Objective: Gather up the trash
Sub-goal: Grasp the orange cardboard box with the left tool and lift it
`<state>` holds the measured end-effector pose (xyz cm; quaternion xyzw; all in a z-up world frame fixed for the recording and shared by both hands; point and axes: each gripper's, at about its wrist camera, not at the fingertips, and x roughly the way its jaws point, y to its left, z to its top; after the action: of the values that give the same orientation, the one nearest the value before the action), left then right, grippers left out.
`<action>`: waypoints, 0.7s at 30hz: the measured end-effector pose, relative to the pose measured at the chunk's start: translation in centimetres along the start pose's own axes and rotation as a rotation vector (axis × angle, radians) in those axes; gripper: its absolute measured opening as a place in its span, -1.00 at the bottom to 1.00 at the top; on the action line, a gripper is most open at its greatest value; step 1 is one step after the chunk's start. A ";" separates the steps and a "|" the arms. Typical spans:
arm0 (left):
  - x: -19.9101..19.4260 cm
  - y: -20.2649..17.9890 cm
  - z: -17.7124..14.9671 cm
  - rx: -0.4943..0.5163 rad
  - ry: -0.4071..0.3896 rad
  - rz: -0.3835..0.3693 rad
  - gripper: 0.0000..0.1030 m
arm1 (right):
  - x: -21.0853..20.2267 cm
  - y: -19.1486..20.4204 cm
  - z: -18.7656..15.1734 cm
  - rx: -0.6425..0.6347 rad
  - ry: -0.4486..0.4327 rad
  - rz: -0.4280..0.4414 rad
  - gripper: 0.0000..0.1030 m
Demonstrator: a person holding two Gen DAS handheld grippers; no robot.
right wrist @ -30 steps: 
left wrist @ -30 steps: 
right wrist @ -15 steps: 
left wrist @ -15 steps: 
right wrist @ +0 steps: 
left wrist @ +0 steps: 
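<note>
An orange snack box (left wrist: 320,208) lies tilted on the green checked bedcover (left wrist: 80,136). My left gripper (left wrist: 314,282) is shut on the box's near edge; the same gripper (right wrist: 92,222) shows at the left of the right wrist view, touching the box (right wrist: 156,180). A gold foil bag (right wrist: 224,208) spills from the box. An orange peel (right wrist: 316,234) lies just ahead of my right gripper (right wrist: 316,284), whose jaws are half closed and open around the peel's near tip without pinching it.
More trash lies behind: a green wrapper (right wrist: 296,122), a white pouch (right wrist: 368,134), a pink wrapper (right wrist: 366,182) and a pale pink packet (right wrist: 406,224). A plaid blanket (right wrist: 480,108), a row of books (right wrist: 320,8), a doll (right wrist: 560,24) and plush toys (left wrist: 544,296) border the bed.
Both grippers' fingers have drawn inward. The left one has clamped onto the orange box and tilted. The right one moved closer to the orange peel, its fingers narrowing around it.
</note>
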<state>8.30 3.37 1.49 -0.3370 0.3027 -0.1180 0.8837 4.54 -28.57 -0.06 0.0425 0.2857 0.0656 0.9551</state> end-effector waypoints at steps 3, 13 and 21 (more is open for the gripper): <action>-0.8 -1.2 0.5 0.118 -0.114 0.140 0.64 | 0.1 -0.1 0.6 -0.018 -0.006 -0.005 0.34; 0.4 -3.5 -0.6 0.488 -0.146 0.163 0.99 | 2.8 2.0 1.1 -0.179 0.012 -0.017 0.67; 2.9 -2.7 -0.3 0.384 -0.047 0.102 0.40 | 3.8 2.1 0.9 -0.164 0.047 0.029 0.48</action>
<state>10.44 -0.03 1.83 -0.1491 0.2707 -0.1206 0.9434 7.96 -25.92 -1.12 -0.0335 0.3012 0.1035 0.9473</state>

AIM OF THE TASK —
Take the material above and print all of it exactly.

SOLUTION FOR THIS EXERCISE —
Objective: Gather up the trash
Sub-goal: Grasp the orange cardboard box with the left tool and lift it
`<state>` holds the measured end-effector pose (xyz cm; quaternion xyzw; all in a z-up world frame fixed for the recording and shared by both hands; point and axes: each gripper's, at about its wrist camera, not at the fingertips, and x roughly the way its jaws point, y to its left, z to its top; after the action: of the values that give the same orientation, the one nearest the value before the action), left then right, grippers left out.
`<action>`: waypoints, 0.7s at 30hz: the measured end-effector pose, relative to the pose measured at the chunk's start: translation in centimetres along the start pose's own axes and rotation as a rotation vector (axis × angle, radians) in those axes; gripper: its absolute measured opening as a place in its span, -1.00 at the bottom to 1.00 at the top; on the action line, a gripper is most open at its greatest value; step 1 is one step after the chunk's start. A ";" separates the steps and a "|" the arms. Typical spans:
arm0 (left):
  - x: -19.9101..19.4260 cm
  - y: -20.2649..17.9890 cm
  - z: -17.7124..14.9671 cm
  - rx: -0.4943..0.5163 rad
  - ry: -0.4071..0.3896 rad
  - rz: -0.3835..0.3693 rad
  - gripper: 0.0000..0.1030 m
arm1 (right):
  - x: -21.0853..20.2267 cm
  - y: -19.1486..20.4204 cm
  - z: -18.7656..15.1734 cm
  - rx: -0.6425..0.6347 rad
  - ry: -0.4486..0.4327 rad
  - rz: -0.4280..0.4414 rad
  - gripper: 0.0000..0.1030 m
Demonstrator: a person holding two Gen DAS handheld grippers; no robot.
right wrist @ -30 steps: 
left wrist @ -30 steps: 
right wrist @ -15 steps: 
left wrist @ -15 steps: 
right wrist @ +0 steps: 
left wrist @ +0 steps: 
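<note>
An orange snack box (left wrist: 320,208) lies tilted on the green checked bedcover (left wrist: 80,136). My left gripper (left wrist: 314,282) is shut on the box's near edge; the same gripper (right wrist: 92,222) shows at the left of the right wrist view, touching the box (right wrist: 156,180). A gold foil bag (right wrist: 224,208) spills from the box. An orange peel (right wrist: 316,234) lies just ahead of my right gripper (right wrist: 316,284), whose jaws are half closed and open around the peel's near tip without pinching it.
More trash lies behind: a green wrapper (right wrist: 296,122), a white pouch (right wrist: 368,134), a pink wrapper (right wrist: 366,182) and a pale pink packet (right wrist: 406,224). A plaid blanket (right wrist: 480,108), a row of books (right wrist: 320,8), a doll (right wrist: 560,24) and plush toys (left wrist: 544,296) border the bed.
Both grippers' fingers have drawn inward. The left one has clamped onto the orange box and tilted. The right one moved closer to the orange peel, its fingers narrowing around it.
</note>
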<state>8.30 3.37 1.49 -0.3370 0.3027 -0.1180 0.8837 4.54 -28.57 -0.06 0.0425 0.2857 0.0656 0.9551</state> end-effector waypoints at steps 3, 13 and 21 (more is open for the gripper): <action>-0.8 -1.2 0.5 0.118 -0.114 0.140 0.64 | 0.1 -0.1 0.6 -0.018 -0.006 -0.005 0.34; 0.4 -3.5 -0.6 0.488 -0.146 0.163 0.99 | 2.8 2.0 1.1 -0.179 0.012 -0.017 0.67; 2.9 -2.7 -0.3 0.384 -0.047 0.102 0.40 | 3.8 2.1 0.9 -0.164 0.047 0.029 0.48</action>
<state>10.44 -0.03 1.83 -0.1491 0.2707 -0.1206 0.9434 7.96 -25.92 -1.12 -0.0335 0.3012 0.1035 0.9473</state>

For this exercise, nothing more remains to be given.